**Work instructions**
From the data below, set down exactly the lines between the one holding "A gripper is" and the one holding "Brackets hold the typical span", inclusive, and no others.

**Recorded data**
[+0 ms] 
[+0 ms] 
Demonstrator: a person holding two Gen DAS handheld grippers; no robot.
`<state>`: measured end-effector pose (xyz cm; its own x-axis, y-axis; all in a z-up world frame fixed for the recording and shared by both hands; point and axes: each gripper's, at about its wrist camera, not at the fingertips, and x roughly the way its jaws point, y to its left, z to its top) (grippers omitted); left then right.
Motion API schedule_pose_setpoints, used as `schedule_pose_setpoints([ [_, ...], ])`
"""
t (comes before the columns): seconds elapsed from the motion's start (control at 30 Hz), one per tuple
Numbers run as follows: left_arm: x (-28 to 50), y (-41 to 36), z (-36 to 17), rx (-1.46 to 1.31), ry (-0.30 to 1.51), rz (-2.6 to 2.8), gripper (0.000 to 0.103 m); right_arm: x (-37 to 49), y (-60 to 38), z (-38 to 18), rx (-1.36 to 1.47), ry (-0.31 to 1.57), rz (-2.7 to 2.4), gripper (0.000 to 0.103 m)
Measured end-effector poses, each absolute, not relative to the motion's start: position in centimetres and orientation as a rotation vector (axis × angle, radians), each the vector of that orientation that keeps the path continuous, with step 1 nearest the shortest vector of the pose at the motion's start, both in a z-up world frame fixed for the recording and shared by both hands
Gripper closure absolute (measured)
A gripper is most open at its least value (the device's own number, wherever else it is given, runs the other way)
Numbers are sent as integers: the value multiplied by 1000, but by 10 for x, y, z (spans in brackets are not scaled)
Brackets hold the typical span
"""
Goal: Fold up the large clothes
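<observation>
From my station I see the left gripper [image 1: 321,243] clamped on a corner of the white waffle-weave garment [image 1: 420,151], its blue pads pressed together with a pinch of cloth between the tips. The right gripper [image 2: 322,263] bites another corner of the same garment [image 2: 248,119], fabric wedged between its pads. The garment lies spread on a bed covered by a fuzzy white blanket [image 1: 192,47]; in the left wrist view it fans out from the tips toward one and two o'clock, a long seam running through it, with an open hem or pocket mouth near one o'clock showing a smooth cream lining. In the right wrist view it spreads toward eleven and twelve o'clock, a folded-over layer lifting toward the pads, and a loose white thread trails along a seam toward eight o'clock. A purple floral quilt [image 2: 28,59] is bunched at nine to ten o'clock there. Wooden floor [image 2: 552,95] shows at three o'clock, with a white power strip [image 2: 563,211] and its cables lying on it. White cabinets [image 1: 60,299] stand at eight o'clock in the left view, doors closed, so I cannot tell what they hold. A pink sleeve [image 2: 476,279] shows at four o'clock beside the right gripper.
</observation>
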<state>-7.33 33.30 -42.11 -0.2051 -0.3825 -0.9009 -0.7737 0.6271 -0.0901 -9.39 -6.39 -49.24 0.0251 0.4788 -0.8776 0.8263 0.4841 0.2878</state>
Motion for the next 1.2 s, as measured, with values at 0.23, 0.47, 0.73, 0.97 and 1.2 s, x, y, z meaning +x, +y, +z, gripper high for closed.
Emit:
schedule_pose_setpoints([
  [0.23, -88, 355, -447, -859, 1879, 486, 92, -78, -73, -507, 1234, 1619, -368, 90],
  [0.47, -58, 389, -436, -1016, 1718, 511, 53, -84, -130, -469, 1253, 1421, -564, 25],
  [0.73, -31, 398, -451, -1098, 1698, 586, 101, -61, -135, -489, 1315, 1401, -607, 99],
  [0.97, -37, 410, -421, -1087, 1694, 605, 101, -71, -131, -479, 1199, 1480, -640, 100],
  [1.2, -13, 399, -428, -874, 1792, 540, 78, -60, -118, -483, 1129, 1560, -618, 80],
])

**Solution to the problem**
A gripper is most open at its least value (the device's own number, wherever else it is given, runs the other way)
Numbers are sent as integers: the value multiplied by 1000, but by 10 for x, y, z (spans in brackets are not scaled)
Brackets hold the typical span

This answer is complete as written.